Monday, May 3, 2010

my love language is...

i went to bed and tried to sleep.
this is impossible as my entire life keeps flashing before me.
not in a bad way,
this is a breakthrough.

one that i cannot contain.

i recently have unearthed two lies that i believe about myself.
one. i am too much.
two. i am not worth it.

these lies have been with me since the dawn of my existence.
i have, until tonight, had no idea where they stemmed from.

i got into a conversation the other day with the pruitts about love.
as always this convo turned into the five love languages.
we were trying t explain it to zach and it made my reasoning turn inward.
what is my love language?
i stopped before i let my presets out.
i took a deep breath and found my answer:
i have no idea.

i know that i am a creeper and will find out every one's love language so that i can love them.

but.
i.
don't.
know.
my.
own.

again my lies are obvious in this...
i believe that i am to much when i love people,
i believe that i am not worth love.

since that day i have been reading the 5 love languages book and although it is geared toward marriage, i have been trying to glean as much info and insight as i possibly can.

the first thing i noted was that children who have had traumatic pasts will repress their love language if they were not able to "speak it".
the second thing i saw, was that the first chapter (words of affirmation) meant absolutely nothing to me.
weird because i have said that my love language is words of affirmation, since i heard about this whole love language thing.

last night my heart felt something for the first time in a long time, when i got to what i call the "being" chapter.
today i found the way i receive love.
i am quality time.
i have always felt that this was a burden to those around me because it caused them to actually look up from their newspaper to see me, or to turn the tv off to be with me, or stop washing the dishes and listen to me.
i have never felt secure in this because it requires a LOT of work from those around me. it also makes people uncomfortable. everyone i know loves to be busy. being quality time with me, requires them to stop.

i felt that this was to much to ask for.
so i believed that i was to much.

this is an easy segway into the reason i am so adept at finding out how to love you.
my logical way of reasoning thought that, if my love language requires you to move mountains to love me, then maybe if i love you the way you receive it, you will do the same for me.

nine times out of ten, i loved you, and you never even saw me.
nine times out of ten, i bent over backwards, and you never gave an inch.
nine times out of ten when you received, you never gave back.

nine times out of ten my heart was broken.

so i am trying to go to sleep, but my life is flashing before my eyes.
i am gaining so much understanding about my past, present and future relationships.
i am gaining insight on why my heart is stone cold towards my earthly father.
i am realizing why it is so hard to trust my heavenly father.
(how can you receive love from GOD if you can't receive love from anyone?)
i am seeing why i hate to do hair.
i am listening to my heartbeat.
i am learning that i am not to much.
i am feeling that i might just be worth it.
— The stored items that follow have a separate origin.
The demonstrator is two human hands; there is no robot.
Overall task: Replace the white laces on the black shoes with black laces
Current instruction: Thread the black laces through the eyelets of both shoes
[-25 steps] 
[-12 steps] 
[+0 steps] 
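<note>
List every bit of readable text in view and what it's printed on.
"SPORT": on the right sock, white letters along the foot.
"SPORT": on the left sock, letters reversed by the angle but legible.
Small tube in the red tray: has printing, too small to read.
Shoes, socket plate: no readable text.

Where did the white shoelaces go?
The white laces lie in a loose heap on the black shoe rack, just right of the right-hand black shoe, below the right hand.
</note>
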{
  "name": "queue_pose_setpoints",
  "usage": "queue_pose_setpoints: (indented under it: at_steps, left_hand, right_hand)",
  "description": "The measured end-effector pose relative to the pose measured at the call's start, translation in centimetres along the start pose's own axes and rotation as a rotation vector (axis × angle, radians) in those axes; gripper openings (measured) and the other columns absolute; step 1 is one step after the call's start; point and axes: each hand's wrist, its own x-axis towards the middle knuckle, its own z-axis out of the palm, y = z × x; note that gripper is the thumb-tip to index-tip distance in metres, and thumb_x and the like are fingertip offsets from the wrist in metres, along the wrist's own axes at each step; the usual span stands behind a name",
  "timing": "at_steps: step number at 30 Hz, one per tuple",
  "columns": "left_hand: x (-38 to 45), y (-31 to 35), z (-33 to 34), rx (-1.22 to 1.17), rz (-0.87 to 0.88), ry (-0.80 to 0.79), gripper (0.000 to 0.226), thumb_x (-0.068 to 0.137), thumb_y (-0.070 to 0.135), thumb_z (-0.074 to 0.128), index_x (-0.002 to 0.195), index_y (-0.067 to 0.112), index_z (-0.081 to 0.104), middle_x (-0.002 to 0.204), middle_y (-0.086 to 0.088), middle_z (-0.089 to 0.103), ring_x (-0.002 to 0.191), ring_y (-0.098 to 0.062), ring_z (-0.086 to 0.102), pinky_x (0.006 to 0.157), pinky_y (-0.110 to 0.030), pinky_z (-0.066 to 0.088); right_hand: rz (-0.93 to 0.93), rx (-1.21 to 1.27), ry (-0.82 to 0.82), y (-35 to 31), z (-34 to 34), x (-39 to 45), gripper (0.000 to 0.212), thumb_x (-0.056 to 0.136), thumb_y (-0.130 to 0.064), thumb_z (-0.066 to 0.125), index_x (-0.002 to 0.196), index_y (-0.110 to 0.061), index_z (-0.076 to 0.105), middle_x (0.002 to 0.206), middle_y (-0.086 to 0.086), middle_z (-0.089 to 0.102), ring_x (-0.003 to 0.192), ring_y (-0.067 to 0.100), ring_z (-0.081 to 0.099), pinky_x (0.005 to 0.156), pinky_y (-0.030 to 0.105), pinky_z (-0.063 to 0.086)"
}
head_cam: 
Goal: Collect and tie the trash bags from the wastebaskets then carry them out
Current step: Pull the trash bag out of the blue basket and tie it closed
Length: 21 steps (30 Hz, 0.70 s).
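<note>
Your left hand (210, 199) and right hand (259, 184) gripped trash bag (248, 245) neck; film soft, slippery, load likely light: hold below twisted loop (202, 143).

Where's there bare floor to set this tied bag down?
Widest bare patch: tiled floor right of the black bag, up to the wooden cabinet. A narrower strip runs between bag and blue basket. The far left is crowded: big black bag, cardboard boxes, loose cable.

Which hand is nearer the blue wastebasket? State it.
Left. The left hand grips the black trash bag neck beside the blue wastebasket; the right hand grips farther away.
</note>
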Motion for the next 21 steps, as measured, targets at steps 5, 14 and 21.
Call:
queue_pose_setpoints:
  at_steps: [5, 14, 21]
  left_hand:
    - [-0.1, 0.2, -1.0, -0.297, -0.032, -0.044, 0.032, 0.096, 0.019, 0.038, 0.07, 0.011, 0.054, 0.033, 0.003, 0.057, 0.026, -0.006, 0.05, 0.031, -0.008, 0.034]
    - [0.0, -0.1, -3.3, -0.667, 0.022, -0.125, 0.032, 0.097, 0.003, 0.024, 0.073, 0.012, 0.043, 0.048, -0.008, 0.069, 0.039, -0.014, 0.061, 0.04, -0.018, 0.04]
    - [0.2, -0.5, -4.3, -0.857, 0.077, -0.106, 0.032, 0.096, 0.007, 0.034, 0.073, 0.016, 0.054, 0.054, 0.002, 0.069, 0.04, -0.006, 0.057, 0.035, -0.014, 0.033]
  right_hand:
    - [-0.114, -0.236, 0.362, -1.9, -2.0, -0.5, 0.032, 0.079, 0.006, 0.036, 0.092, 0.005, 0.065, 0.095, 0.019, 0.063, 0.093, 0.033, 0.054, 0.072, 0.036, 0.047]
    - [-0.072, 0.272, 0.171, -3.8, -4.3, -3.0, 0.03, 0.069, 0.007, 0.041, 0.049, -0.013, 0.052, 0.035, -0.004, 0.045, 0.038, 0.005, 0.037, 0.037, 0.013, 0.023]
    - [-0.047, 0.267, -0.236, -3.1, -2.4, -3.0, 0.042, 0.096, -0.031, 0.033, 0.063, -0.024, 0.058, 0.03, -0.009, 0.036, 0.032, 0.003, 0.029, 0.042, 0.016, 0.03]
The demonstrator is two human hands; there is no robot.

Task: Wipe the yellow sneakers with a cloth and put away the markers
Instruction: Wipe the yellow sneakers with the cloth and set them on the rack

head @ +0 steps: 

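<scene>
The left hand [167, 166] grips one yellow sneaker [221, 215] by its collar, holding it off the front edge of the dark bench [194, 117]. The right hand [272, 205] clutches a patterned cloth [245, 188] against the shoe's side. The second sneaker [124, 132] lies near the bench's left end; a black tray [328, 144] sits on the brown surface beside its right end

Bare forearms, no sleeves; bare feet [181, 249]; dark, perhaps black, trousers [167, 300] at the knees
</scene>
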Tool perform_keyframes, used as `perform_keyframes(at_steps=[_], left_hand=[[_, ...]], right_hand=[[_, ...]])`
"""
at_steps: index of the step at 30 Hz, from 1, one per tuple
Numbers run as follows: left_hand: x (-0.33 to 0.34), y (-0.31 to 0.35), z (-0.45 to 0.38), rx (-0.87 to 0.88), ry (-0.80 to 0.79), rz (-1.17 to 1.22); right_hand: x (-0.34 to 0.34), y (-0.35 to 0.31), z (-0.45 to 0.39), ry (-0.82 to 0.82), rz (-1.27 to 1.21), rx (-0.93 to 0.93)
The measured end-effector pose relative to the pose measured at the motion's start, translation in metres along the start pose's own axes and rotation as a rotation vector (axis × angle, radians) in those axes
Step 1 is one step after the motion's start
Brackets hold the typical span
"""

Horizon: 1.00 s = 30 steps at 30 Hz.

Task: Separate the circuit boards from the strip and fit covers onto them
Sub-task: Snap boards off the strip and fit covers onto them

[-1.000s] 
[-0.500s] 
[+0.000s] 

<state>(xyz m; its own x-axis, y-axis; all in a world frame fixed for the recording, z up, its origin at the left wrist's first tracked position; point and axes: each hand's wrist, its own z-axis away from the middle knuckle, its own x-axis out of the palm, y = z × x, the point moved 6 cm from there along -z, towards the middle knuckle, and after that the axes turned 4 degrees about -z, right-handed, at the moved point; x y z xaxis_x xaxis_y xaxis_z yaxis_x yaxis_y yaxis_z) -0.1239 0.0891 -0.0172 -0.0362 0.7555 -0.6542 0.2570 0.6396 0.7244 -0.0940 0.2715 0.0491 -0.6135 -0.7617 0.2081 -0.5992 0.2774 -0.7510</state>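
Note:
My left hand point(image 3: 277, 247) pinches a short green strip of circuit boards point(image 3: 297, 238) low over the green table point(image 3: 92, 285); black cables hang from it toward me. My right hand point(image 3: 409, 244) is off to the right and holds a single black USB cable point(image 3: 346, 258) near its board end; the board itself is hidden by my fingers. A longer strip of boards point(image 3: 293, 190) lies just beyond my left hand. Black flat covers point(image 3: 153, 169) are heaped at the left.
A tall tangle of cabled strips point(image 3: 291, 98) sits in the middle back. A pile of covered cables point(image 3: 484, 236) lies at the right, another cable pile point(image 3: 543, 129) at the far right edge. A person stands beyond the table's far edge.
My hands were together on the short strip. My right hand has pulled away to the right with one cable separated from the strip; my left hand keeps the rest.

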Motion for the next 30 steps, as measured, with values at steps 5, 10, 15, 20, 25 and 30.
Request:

i am learning how to be loved.

this is going to be quite a journey.
healing is at hand.
joy will come.
oh bless, this is so exciting!!!!!

2 comments:

Anonymous said...

Oh Steph.
Oh Stephy Stephy Steph.

I love you.
My heart breaks (in a good way) for your journey because it's amazing and beautiful and DEEP.

I'm praying for you. Always.

Joel Helzer said...

This is a journey I myself am still figuring out as well.

Thank you Steph for always being open and honest with the world as you walk through your journey of discovery with God. I hope to eventually get that place of being more open.

I'm sorry if I have been among the people to have hurt you. I hope you know that was never my intention, but never the less I am sorry.

Makes me miss your fellowship in my life on a regular basis.